Anioły są wiecznie ulotne zwłaszcza te w Bieszczadach.
Nas też czasami nosi po ich anielskich śladach.
One nam przyzwalają i skrzydłem wskazują drogę
i wtedy w nas się zapala wieczny bieszczadzki ogień.
W cieniu Twoich rąk ukryj proszę mnie…
Gdy boję się ,gdy wokół mrok,
bądź światłem bądź nadziei dniem
Wszystkim o czym śnie,
głosem w sercu mym
Jak ręka która trzyma mnie
Nad brzegiem mocy brzegiem dni…
Bądź jak skrzydła dwa kiedy braknie sił…
Chwyć mnie i nieś niech niebo bliżej będzie
Tak bardzo chce w ramionach skryć się Twych
Aniele mój…
Aniele….
Gwiezdny deszcz Anioła
Czasem, gdy anioły płaczą,
Na świat deszcz gwiazd spada,
Swoją pieśń tułaczą,
Snują po pustych sadach…
Anioł ma duszę anielską,
Też tęskni, kocha i czuje,
I na wędrówkę ziemską,
Choć raz przylatuje…
Czasem zmieniają swą postać,
W pąk róży, czy śpiew ptaka,
Chciałyby tak pozostać,
Lecz muszą zawsze wracać…
Czasem cząstkę zostawią duszy doskonałej
Czasem nawet i serce,
Jak skrawek sukni swej białej,
Czy pióro na Twej ścieżce…
I chciałyby po trochu,
Ziemskich bytów i łez,
Podniebnych wolnych lotów
Jak złoty gwiezdny deszcz…
Do domu Ojca
„Przyszedł do mnie Anioł i powiedział,
że zwolniło się miejsce w niebie.”
Ja chwyciłam jego dłoń..
Wzniosłam się ku górze..
Spojrzałam na ziemię..
Ostatni raz..
Powiedziałam tylko
„Przepraszam”..
Pomyślałam „Nareszcie”..
I odleciałam do Domu Ojca..
MÓJ ANIELE STRÓŻU
Mój Aniele, stróżu skrzydlaty, przyjacielu…
Człowiek nie ma w życiu aż tak prawdziwych przyjaciół wielu.
Dlatego z serca całego i ze łzą w oku,
proszę Cię, o mój świetlisty, złotowłosy,
-stań przy moim boku.
Wysłuchaj co rani i boli,
podaj dłoń pomocną w biedzie i niedoli..
Wejdź, witam Cię radośnie, pod dach domu mego,
ochraniaj, osłaniaj nas od wszystkiego złego.
Utwierdzaj nas w wierze do Boga naszego,
wlej w serca nasze z kielicha wielkiego,
złotego – tyle radości, pokoju, miłości,
by starczyło dla nas i dla naszych miłych gości….
Anielska Dusza
Ptak anielskie ma pióra,
Anielskimi skrzydłami zlata,
Po anielsku błądzi w chmurach.
Mógłby ptak być królem świata.
Skrzydła mają też motyle,
Lecz nie w nich się jawi świętość.
Ich anielskość w świętym pyle,
Święty ich aksamit, święta miękkość.
Gdzie niezwykłość ich uroku?
Ile wdzięku znajdziesz w kwiatach?
Tam szukając, jak w amoku,
Anielski odkryjesz zapach.
Jaka świętość! Ile piękna.
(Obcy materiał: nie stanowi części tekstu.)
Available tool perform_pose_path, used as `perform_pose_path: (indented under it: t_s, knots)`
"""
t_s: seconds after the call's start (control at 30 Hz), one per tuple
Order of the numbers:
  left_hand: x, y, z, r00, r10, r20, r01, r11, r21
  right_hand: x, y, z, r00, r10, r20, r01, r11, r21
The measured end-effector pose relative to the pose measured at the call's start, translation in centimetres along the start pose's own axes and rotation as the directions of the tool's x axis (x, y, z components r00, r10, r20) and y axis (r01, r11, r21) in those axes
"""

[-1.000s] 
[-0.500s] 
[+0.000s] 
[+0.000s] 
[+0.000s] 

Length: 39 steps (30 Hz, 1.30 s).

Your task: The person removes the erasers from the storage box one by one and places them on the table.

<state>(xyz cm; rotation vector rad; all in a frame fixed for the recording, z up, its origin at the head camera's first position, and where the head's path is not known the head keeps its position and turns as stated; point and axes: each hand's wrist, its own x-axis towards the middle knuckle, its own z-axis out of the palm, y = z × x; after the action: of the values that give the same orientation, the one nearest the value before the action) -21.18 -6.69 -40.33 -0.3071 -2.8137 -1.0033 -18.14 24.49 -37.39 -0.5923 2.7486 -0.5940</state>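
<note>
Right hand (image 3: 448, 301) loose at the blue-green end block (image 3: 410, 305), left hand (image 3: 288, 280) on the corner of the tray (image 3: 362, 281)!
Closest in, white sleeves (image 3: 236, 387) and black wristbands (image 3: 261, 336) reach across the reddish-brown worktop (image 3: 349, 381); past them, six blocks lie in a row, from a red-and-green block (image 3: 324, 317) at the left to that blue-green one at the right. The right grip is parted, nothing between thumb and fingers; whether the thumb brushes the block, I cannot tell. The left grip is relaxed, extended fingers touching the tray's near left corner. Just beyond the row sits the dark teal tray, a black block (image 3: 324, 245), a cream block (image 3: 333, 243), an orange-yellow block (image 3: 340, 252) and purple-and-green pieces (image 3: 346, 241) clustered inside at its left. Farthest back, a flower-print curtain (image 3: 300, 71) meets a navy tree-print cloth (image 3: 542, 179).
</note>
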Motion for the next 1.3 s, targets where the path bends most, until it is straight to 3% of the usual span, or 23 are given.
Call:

Lecz…
Co z człowiekiem? W nim co dojrzeć muszę.
Ach, tak! Jest jedna rzecz!
Człowiek… Człowiek ma anielską duszę!
Anioł
Czemu leciał tak nisko ten anioł, ten duch
Sięgający piersiami skoszonego siana?
Wiatr rozgarniał mu skrzydeł świeżący się puch,
A od kurzu miał ciemne jak Murzyn kolana…
Włos jego – hartowana w niekochaniu miedź!
Oczy płoną, miłosnym nieskalane szałem!
Snem wezbrała mu w skrzydłach niewiadoma płeć,
Kiedy lecąc sam siebie przemilczał swym ciałem…
Możem zbyt go zobaczył lub uwierzył zbyt,
Bo w niechętnej zadumie przystanął w pół drogi…
I znów w oczach mu błysnął nieczytelny świt,
Gdy do lotu pierś tężył i prostował nogi.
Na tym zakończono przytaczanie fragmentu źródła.